A script is a very simple transaction type in Cadence that cannot perform any writes to the blockchain and can only read the state of an account. It runs without permission from any account.

To execute a script, you write a function called pub fun main(). You can click the execute script button to run the script. The result of the script will be printed to the console output.

Open the file Script1.cdc.

Script1.cdc should look like the following:

import HelloWorld from 0x02

pub fun main() {

    // Cadence code can get an account's public account object
    // by using the getAccount() built-in function.
    let helloAccount = getAccount(0x02)

    // Get the public capability from the public path of the owner's account
    let helloCapability = helloAccount.getCapability<&HelloWorld.HelloAsset>(/public/HelloAssetTutorial)

    // borrow a reference for the capability
    let helloReference = helloCapability.borrow()
        ?? panic("Could not borrow a reference to the hello capability")

    // The log built-in function logs its argument to stdout.
    // Here we are using optional chaining to call the "hello"
    // method on the HelloAsset resource that is referenced
    // in the published area of the account.

This script fetches the PublicAccount object with getAccount.

let helloAccount = getAccount(0x02)

The PublicAccount object is available to anyone in the network for every account, but only has access to a small subset of functions that can only read from the /public/ domain in an account. See more about accounts here:

Then, it gets the capability that was created in Create Link.

// Get the public capability from the public path of the owner's account
let helloCapability = helloAccount.getCapability(/public/HelloAssetTutorial)

To get a capability that is stored in an account, we use the account.getCapability function. This function is available on AuthAccounts and on PublicAccounts. It returns a capability for the link at the path that is specified, also with the type that is specified. It does not check if the target exists, so the borrow will fail if the capability is invalid.

After that, the script borrows a reference from the capability.

let helloReference = helloCapability.borrow()

Then, the script uses the reference to call the hello function and prints the result.

Let's execute the script to see it run correctly.

Click the Execute button in the playground.

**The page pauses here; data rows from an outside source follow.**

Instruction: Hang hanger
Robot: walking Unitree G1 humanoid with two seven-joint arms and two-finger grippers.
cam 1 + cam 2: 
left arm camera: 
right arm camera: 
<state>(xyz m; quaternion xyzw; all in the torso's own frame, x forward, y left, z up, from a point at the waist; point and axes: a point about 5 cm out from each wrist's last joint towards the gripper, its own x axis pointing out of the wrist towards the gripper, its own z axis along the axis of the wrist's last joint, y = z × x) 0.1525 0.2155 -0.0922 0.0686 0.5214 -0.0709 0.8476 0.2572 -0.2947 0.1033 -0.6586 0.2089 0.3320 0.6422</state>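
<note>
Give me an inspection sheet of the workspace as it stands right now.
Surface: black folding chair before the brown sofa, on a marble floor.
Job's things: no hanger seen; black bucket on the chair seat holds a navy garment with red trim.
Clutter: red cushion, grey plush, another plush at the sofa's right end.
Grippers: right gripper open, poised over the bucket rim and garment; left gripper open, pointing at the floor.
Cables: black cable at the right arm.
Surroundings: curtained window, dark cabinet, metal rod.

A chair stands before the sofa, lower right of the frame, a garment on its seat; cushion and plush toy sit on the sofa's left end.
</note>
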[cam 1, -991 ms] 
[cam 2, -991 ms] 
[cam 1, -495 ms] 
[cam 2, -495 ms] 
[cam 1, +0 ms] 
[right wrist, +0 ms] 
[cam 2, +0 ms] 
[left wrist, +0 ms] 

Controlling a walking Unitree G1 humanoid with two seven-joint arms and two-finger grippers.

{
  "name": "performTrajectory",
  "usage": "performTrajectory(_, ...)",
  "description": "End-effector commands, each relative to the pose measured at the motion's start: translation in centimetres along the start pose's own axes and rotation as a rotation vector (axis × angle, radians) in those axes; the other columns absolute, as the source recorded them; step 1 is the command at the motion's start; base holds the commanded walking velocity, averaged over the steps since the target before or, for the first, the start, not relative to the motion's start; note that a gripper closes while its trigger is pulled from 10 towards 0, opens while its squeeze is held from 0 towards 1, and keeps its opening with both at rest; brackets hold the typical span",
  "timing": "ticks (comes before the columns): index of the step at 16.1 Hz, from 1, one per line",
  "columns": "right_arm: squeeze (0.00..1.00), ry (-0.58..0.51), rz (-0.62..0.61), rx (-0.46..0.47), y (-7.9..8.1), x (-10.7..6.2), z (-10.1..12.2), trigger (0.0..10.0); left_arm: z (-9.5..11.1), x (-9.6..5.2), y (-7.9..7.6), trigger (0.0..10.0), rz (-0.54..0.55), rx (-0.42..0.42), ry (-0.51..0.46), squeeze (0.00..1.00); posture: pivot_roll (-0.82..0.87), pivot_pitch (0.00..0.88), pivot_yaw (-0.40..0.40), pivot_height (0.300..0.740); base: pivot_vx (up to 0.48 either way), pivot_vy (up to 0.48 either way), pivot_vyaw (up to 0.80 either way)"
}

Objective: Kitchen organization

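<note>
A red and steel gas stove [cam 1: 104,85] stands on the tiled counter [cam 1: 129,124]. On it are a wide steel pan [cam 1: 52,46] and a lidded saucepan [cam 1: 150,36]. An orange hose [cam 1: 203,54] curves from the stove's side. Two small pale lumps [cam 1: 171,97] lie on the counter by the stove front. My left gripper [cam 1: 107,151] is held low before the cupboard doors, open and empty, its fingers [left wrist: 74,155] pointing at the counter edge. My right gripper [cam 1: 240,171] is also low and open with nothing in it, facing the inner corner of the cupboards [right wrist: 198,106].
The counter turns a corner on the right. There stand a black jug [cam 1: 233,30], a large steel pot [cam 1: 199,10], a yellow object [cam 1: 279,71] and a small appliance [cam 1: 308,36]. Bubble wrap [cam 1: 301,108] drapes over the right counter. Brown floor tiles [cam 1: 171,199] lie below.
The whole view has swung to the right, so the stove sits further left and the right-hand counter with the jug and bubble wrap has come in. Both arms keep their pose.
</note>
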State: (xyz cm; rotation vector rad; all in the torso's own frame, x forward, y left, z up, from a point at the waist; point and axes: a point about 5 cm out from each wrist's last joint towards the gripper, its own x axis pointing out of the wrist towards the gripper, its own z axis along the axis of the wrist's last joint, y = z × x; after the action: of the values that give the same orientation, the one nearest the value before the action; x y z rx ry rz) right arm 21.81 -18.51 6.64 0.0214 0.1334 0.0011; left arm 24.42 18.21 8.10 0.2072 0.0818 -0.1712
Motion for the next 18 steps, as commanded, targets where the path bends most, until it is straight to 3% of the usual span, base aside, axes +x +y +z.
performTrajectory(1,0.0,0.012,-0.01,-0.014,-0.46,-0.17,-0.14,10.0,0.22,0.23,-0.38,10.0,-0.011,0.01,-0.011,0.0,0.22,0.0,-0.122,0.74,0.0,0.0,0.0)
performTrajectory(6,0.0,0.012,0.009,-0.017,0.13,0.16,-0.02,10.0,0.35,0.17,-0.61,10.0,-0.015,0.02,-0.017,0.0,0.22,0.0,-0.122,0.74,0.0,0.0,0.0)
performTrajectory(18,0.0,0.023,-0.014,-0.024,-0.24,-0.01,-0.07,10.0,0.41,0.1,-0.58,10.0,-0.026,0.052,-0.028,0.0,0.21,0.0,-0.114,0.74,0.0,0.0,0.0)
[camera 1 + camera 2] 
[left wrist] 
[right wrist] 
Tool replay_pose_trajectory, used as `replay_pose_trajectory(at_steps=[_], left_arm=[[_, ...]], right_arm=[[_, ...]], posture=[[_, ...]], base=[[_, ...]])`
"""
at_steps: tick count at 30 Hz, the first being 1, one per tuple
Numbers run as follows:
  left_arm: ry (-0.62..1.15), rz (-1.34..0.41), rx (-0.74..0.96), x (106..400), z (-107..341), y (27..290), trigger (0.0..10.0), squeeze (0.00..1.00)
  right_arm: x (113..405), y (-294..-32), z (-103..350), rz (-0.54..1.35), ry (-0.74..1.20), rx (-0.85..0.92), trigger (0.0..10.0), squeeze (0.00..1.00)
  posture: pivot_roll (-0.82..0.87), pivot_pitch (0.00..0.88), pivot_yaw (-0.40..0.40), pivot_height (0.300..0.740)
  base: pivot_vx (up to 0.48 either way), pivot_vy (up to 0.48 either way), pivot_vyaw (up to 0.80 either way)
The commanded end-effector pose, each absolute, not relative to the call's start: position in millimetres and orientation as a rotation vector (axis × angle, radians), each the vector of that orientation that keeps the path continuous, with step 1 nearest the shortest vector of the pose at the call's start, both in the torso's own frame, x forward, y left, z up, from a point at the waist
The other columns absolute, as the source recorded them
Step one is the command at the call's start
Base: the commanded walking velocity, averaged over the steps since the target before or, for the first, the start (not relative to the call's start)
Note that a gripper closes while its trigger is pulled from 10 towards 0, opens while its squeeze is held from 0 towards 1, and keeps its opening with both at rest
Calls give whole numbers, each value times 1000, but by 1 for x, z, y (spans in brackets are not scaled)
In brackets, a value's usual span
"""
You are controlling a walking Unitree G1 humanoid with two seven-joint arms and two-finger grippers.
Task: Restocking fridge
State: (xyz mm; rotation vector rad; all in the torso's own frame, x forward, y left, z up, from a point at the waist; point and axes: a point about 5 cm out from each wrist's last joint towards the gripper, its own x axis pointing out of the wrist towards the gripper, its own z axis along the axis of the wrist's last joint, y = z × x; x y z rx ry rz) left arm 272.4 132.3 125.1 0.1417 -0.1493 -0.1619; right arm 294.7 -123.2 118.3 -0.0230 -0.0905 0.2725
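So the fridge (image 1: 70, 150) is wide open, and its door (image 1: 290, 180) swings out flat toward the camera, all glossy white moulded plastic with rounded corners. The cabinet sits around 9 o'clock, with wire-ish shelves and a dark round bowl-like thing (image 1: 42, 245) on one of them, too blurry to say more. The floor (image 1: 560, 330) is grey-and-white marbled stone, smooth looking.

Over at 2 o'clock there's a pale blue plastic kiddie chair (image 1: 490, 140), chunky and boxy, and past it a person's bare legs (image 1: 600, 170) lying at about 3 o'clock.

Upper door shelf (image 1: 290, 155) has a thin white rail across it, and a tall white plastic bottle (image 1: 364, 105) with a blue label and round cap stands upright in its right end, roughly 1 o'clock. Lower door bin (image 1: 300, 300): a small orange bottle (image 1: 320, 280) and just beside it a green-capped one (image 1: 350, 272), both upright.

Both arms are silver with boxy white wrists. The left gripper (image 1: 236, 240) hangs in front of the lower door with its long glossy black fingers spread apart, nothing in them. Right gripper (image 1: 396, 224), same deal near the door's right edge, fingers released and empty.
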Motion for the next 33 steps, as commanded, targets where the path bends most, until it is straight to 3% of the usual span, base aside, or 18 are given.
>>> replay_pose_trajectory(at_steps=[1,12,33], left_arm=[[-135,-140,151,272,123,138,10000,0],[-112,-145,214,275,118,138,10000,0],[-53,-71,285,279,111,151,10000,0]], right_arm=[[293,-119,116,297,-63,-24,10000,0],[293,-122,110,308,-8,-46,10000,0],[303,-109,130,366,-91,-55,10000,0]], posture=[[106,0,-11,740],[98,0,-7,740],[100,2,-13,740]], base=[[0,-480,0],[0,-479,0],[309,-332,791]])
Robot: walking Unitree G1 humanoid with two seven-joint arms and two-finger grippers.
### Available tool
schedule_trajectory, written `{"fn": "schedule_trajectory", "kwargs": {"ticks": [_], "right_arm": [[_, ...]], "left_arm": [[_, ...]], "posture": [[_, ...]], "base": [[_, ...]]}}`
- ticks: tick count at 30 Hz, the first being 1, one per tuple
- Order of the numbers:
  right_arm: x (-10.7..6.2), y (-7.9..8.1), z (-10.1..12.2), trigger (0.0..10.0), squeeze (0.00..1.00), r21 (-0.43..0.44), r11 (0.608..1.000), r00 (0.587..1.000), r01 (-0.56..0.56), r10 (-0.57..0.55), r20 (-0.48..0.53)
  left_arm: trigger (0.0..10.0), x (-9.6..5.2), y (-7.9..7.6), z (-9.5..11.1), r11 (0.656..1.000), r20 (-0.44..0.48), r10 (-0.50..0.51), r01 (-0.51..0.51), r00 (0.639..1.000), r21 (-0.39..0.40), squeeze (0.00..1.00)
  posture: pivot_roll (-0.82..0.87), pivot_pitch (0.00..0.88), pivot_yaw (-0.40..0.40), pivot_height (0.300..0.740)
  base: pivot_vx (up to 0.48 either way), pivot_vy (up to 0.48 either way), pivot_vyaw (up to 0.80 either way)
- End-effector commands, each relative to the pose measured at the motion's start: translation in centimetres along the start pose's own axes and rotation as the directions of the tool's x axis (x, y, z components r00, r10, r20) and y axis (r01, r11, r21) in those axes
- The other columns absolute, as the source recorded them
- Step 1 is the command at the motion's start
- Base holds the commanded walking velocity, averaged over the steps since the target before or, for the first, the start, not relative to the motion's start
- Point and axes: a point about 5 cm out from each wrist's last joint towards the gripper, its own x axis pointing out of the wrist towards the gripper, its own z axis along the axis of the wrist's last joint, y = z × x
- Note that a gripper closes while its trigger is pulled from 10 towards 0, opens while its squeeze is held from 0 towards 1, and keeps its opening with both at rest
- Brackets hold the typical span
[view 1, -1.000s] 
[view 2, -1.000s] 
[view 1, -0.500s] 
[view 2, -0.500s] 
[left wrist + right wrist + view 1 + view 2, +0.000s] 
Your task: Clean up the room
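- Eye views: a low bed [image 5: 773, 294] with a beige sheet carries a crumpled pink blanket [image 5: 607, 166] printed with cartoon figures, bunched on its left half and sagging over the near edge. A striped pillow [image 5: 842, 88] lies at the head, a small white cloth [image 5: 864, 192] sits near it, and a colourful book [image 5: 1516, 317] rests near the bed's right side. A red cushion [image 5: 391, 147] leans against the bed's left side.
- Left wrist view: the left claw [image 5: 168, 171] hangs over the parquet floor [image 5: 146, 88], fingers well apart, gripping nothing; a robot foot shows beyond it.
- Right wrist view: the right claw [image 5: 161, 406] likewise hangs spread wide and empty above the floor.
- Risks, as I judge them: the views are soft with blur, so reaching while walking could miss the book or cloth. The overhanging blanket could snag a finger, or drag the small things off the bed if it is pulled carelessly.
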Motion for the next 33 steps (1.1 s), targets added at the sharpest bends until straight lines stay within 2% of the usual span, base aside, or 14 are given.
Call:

You should see something like this print:

> "Hello, World"
> Result > "void"

Good work! You've deployed your first Cadence smart contracts and used transactions and scripts to interact with them!

Now that you have written and launched your first smart contract on Flow, you're ready for something more complex! The Fungible Token tutorial will teach you how to build a simple token on Flow. Also, it is highly recommended to check out the Cadence Best Practices document and Anti-patterns document before doing any real development.

Here are a few pointers on certain aspects of the Playground if you still need some clarification.


The playground is initialized with a configurable number of default accounts when you open it.

In the playground, you can select accounts to edit the contracts that are deployed for them by selecting the tab for that account in the left section of the screen. The contract corresponding to that account will be displayed in the editor where you can edit and deploy it to the blockchain.

Upgrading contracts that are already deployed is very risky, so be careful!


Once a contract has been deployed, you can submit transactions to interact with it. In the transactions selection section on the left side of the screen, you can select different transactions to edit and send. While a transaction is open, you can select one or more accounts to sign a transaction. This is because, in Flow, multiple accounts can sign the same transaction, giving access to their private storage. If multiple accounts are selected as signers, this needs to be reflected in the signature of the transaction to show multiple signers:

// One signer

transaction {
    prepare(acct1: AuthAccount) {}

// Two signers

transaction {
    prepare(acct1: AuthAccount, acct2: AuthAccount) {}

If you want more practice, you can run some of the previous transactions on new accounts to explore some different interactions and potential error messages.